REFERENCE - SESSION - IN-DEPTH EXERCISE - PROJECT GUIDANCE

Overall question:

Which problems are difficult to solve and which are easy. This concept is above hardware: Moore’s law does not make difficult problems easy. Rather, some problems are intrinsically more difficult (probably).

Growth: Any problem is easy on a small scale. The issue is how the problem scales.

Class P (polynomial time): An algorithm is solvable in polynomial time if the number of steps require to complete algorithm for a given input is bounded by n^k for some integer k, where n is the amount of input.

Class NP (nondeterministic polynomial time): Set of decision problems where the affirmative answers have polynomial time verifiable proofs.

Example: Does a set of numbers have a subset which sums to zero? For the set {-3,7,10,-4,1}, it is easy to check that {-3,7,4} works, but finding this set is thought to be hard. This is an NP problem, and shown just to be as hard as any other NP problem (called NP-Hard). This is thought not to be a P problem.

Important, difficult problems: Are all NP problems actually in P?

This is the overarching question to what problems can be solved quickly: P problems are often considered ‘doable problems,’ but improvements of a problem within P are very important. Poster child example: Fast Fourier Transform, used to quickly multiply polynomials, improves O(n^2) to O(n log n).

Another example: Sorting, improvement from O(n^2) to O(n log n). But different sorting techniques are useful in different contexts. i.e. Mergesort when memory is not an issue and can parallelize, quicksort when do not care about stability.

More specifically, we will consider instances when one problem reduces to another, how this gives upper/lower bounds on each problem, how that helps our designing of algorithms, and generally how we classify problems.

Data structures:

Picking the right data structure to suit purposes. During the day, we will focus on example problems and consider what would be the good solutions given the data structures. Some will be using the data structures (ex. how do you find if a linked list has a loop?) to what would be a good data structure for our problem (ex. given a set of fixed points in the plane, which point is closest to a given moveable point?) This section will go by fast if you are not well acquianted with the data structures beforehand. It would be good to know the operations, the speed for some implementations, and an understanding of how it is implemented for the following:

  1. Array
  2. List/Dynamic Array
  3. Stack/Queue/Deque
  4. Dict/ Symbol Table
  5. Priority Queue
  6. Set/Multiset

Resources: https://wiki.python.org/moin/TimeComplexity

http://bigocheatsheet.com/

https://docs.python.org/2/tutorial/datastructures.html

https://wiki.python.org/moin/TimeComplexity

Dynamic Programming/ Memoization

Essentially ‘divide-and-conquer’ strategies to problems. Simple but very powerful.

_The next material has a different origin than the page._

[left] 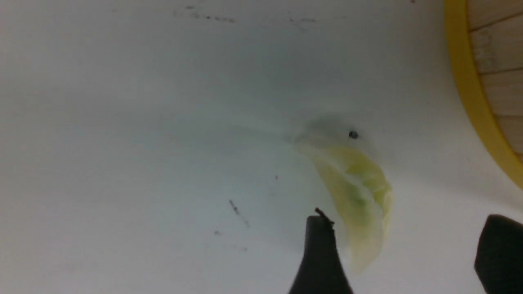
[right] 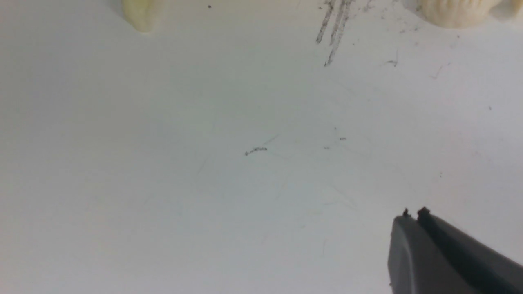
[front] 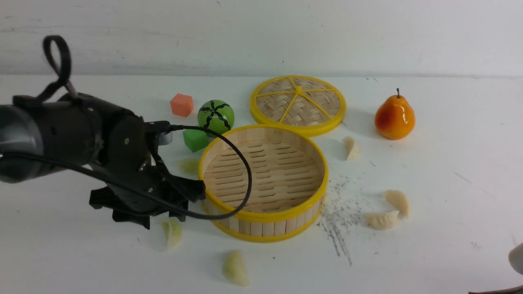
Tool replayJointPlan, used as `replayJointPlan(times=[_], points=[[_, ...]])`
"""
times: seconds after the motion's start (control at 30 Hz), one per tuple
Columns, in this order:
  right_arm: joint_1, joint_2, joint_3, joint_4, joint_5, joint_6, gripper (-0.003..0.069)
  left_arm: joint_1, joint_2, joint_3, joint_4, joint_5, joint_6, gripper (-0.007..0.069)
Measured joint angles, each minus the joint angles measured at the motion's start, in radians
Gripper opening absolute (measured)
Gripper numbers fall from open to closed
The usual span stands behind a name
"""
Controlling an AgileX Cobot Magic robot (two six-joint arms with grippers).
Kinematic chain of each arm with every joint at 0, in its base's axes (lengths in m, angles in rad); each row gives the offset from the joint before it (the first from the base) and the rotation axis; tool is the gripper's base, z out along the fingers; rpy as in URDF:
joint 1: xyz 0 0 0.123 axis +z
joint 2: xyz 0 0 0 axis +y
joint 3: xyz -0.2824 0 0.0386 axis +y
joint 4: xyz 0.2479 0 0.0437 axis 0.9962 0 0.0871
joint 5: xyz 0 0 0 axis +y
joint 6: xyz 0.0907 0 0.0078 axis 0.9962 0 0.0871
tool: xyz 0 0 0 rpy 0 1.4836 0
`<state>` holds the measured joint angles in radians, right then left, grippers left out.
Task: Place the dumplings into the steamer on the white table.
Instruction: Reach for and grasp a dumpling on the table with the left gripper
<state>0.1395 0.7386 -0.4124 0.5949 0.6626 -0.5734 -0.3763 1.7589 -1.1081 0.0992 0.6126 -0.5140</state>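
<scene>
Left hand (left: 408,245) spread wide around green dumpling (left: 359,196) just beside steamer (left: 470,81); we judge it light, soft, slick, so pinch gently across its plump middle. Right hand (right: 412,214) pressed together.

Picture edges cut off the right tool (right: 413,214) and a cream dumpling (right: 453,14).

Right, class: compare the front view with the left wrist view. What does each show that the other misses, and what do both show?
Only the front view: the steamer's empty slatted floor, the lid, the pear, the striped ball, the orange cube, the green cube, three cream dumplings, the frontmost green dumpling.
Only the left wrist view: the clear gap between the left gripper's fingers, another green dumpling close beside one.
Both: that dumpling, the steamer's yellow rim, the white table.
</scene>
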Motion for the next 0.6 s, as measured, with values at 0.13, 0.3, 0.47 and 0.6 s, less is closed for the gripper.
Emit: replayJointPlan(times=[0.13,0.3,0.47,0.6], points=[[0.0,0.0,0.0,0.012,-0.007,-0.003,0.0002,0.0,0.067,0.0,0.006,-0.038,0.0,0.0428],[0.0,0.0,0.0,0.012,-0.015,-0.004,0.0005,0.0,0.096,-0.002,0.013,-0.035,0.001,0.0233],[0.0,0.0,0.0,0.013,-0.018,-0.004,0.0009,0.0,0.077,-0.01,0.026,-0.015,0.001,0.0196],[0.0,0.0,0.0,0.013,-0.022,-0.004,0.0012,0.0,0.006,-0.088,0.026,0.082,0.026,0.0196]])
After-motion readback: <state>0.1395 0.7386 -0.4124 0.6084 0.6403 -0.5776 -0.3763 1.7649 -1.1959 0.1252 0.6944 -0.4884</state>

Ex. Tower of Hanoi Puzzle: http://en.wikipedia.org/wiki/Tower_of_Hanoi

Resources: https://www.topcoder.com/community/data-science/data-science-tutorials/dynamic-programming-from-novice-to-advanced/

http://www.codechef.com/wiki/tutorial-dynamic-programming

Sorting

Sorting is important problem both as a key part to other algorithms and an important standalone question. We will review some sorting algorithms (Quicksort, Mergesort, etc.) and work example problems where they play a key part. Try to know the main sorting algorithms and their specifications by learning the algorithm. We will consider what each sorting algorithm brings to the table, and when sorting is used as a sub-problem.

Ex. Given a set of numbers, can you find a pair that sums to 0? Naive is O(n^2), with sorting O(n log(n))

Ex. Given a set of numbers, can you find a triples that sums to 0? Naive is O(N^3), with sorting O(n^2 log(n))

Resources: https://www.cs.cmu.edu/~adamchik/15-121/lectures/Sorting%20Algorithms/sorting.html

http://www.sorting-algorithms.com/

Graph Problems:

Many problems show up as graph problems. Finding minimum spanning trees, max flow / min cut, shortest paths. Some important algorithms, some of which we will go over: Depth first and breadth first search, Prim, Dijkstra, Kruskal, Bellman-Ford. During the day we will go through some interesting problems with graph representations and use some of the above algorithms to solve them. Some examples might be: Seam Carving pictures for photo editing, finding the your way out of a maze, etc.

RegExp:

Important for webcrawling and searching through text is regular expressions: What type of strings can and cant be found by regular expressions / nondeterministic finite automaton. We will go over some uses.

You should have some fimiliarity with RE first, before thinking about them theoretically: http://www.python-course.eu/re.php

Parallelizing

Some problems can take advantage of multiple processors. Although distinct from the idea of P vs NP, this concept can quickly make a problem more manageable. Throughout we will keep an eye on when parallelization is possible, and bring up some very important instances.

Random algorithms:

We will go over some probabilistic methods. Monte Carlo, IsPrime, Quick sort, verifying some output by random selection.